DATA TO PROCESS>
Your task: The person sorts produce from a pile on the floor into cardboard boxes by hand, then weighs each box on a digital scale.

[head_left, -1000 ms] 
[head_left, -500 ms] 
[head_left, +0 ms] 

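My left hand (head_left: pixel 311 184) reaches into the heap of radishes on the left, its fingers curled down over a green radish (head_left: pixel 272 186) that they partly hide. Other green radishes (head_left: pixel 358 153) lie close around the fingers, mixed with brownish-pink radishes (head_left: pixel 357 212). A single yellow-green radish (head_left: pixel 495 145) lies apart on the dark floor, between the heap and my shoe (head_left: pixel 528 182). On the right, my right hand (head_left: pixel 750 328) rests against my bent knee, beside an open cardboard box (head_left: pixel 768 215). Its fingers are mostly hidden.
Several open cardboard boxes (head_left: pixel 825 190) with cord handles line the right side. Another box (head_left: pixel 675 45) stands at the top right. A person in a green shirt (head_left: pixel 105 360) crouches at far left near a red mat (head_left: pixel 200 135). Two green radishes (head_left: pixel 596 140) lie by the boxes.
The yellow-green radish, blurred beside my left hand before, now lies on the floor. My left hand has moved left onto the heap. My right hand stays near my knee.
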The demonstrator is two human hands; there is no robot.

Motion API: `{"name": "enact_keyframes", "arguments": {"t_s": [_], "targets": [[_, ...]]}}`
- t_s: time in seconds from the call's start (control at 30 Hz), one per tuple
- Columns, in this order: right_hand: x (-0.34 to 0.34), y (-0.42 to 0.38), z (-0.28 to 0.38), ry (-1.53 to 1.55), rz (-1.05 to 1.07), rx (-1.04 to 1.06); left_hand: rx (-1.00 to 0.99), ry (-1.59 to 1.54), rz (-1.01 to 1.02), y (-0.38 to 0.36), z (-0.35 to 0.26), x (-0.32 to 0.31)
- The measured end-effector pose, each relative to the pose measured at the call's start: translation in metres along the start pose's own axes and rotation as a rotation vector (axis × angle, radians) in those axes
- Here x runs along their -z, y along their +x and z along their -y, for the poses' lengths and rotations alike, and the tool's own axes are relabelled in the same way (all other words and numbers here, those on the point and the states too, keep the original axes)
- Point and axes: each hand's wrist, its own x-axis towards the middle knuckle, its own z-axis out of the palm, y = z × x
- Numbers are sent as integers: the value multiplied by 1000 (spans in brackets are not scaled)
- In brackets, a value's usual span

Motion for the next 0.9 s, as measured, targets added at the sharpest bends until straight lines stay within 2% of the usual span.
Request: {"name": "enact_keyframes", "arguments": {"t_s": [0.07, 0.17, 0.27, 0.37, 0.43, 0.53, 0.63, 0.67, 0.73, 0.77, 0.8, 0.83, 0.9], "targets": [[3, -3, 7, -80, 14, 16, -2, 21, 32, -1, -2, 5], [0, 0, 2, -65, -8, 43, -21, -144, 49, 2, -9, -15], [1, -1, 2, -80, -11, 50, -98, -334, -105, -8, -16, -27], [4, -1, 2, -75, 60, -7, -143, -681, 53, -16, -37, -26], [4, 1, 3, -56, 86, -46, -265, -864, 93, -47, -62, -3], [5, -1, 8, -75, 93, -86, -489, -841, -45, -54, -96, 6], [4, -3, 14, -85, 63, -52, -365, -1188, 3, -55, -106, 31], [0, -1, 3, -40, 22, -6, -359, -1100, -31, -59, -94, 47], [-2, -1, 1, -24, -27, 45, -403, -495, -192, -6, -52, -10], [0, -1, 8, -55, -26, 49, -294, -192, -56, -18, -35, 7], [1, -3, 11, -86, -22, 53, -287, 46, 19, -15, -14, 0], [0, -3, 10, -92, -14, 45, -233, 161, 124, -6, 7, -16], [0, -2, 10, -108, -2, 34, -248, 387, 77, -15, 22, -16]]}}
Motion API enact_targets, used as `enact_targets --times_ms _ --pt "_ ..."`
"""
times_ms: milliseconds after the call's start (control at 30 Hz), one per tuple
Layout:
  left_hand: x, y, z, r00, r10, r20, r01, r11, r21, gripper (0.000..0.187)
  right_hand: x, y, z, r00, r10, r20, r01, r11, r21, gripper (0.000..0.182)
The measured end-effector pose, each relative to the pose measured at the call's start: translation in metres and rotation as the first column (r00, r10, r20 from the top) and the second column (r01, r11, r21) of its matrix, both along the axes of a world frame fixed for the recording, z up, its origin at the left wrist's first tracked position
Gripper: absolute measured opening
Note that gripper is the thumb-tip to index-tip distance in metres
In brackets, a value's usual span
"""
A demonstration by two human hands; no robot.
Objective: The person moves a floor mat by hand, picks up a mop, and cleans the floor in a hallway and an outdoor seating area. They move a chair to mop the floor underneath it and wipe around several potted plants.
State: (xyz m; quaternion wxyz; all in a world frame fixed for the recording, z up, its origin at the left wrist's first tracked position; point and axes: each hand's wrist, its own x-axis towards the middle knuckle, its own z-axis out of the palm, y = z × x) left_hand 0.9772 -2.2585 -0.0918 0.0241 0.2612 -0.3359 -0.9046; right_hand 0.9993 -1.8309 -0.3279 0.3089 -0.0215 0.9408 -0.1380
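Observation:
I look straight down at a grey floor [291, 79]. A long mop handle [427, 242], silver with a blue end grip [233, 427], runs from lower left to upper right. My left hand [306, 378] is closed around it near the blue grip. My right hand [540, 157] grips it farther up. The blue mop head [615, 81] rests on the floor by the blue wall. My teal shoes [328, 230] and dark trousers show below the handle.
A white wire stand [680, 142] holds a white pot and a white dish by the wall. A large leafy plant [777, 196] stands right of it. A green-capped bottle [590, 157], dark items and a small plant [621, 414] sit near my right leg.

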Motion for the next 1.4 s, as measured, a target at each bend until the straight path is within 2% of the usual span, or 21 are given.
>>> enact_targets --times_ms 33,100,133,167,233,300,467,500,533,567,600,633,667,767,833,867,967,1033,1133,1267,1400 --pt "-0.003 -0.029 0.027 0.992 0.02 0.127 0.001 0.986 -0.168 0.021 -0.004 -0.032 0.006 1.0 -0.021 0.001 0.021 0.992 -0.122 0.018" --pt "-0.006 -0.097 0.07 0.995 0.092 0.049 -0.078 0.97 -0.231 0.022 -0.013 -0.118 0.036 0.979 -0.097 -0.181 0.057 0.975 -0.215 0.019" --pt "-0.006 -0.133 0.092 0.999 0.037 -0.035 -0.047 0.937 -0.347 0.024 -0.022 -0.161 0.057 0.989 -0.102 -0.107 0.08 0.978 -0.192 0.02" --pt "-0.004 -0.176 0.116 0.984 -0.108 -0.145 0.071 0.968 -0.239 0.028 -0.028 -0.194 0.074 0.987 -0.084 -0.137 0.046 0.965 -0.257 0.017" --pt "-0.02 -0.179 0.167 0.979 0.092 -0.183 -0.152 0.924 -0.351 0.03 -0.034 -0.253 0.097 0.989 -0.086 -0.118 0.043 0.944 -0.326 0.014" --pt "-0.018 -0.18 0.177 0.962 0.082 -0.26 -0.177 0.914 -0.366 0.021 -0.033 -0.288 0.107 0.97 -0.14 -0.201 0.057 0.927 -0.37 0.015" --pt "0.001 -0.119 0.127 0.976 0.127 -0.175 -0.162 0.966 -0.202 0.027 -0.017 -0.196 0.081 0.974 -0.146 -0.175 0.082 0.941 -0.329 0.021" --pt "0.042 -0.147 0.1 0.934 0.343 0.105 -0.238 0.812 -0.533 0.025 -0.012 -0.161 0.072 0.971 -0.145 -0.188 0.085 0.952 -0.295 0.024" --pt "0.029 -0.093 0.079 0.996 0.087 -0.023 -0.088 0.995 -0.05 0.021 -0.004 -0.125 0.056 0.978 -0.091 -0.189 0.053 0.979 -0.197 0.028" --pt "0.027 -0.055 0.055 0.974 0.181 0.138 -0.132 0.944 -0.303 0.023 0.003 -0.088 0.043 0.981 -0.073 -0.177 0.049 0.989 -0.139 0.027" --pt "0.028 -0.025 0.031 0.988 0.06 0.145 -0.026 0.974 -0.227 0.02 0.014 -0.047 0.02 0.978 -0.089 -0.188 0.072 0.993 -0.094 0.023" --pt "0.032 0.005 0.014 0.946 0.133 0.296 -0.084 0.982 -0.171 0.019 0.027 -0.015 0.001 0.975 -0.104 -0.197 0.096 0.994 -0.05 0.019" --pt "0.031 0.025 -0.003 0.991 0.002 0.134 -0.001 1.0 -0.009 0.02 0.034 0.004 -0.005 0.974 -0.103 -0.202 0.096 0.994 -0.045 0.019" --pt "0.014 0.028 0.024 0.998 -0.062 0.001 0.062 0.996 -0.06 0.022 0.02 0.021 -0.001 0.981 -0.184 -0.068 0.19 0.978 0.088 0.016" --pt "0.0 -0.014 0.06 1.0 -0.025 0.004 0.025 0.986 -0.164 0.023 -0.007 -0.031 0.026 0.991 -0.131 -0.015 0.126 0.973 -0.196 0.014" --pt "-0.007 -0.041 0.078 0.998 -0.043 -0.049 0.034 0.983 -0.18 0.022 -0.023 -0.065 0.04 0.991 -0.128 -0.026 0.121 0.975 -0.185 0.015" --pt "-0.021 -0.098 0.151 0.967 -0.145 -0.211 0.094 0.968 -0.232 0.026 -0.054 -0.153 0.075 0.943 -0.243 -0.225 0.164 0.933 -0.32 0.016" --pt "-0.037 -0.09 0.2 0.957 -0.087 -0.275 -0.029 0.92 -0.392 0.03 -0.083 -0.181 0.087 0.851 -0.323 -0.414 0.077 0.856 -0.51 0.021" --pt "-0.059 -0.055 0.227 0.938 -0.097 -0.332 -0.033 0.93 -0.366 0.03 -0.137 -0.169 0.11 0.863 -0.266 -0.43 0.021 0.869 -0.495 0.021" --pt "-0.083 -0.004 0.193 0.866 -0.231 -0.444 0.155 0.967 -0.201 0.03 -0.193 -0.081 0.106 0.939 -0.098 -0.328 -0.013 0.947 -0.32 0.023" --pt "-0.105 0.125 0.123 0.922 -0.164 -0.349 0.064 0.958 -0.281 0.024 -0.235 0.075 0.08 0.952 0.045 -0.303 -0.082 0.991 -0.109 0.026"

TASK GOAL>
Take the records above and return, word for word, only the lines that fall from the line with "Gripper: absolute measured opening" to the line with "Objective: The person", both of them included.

WRITTEN ANSWER>
Gripper: absolute measured opening
Note that gripper is the thumb-tip to index-tip distance in metres
In brackets, a value's usual span
"""
A demonstration by two human hands; no robot.
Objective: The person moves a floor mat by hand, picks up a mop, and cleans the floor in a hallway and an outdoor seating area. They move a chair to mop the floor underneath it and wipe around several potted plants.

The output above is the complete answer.